* _PROVIDED MATERIAL_

=== Begin Enclosure ===

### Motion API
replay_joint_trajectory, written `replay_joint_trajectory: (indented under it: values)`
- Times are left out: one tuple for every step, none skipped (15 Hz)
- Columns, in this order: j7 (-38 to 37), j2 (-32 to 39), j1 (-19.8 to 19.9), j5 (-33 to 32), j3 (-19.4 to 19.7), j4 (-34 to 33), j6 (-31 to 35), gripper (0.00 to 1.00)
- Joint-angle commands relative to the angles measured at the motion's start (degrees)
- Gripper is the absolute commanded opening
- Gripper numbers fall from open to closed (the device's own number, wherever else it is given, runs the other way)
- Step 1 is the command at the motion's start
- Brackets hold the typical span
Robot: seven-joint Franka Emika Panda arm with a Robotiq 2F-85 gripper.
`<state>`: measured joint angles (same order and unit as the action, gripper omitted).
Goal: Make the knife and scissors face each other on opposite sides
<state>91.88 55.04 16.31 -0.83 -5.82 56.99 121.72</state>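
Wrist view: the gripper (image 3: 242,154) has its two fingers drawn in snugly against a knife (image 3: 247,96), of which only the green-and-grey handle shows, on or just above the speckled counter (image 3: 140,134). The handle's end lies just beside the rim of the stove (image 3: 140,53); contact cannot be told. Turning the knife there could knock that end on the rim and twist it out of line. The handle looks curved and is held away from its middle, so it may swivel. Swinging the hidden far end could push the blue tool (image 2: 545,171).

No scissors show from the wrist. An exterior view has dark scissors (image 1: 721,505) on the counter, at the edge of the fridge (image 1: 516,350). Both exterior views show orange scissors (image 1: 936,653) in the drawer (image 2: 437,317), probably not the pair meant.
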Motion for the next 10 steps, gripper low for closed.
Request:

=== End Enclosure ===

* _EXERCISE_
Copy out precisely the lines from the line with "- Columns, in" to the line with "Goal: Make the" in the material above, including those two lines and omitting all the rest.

* _FINAL ANSWER_
- Columns, in this order: j7 (-38 to 37), j2 (-32 to 39), j1 (-19.8 to 19.9), j5 (-33 to 32), j3 (-19.4 to 19.7), j4 (-34 to 33), j6 (-31 to 35), gripper (0.00 to 1.00)
- Joint-angle commands relative to the angles measured at the motion's start (degrees)
- Gripper is the absolute commanded opening
- Gripper numbers fall from open to closed (the device's own number, wherever else it is given, runs the other way)
- Step 1 is the command at the motion's start
- Brackets hold the typical span
Robot: seven-joint Franka Emika Panda arm with a Robotiq 2F-85 gripper.
`<state>`: measured joint angles (same order and unit as the action, gripper omitted).
Goal: Make the knife and scissors face each other on opposite sides

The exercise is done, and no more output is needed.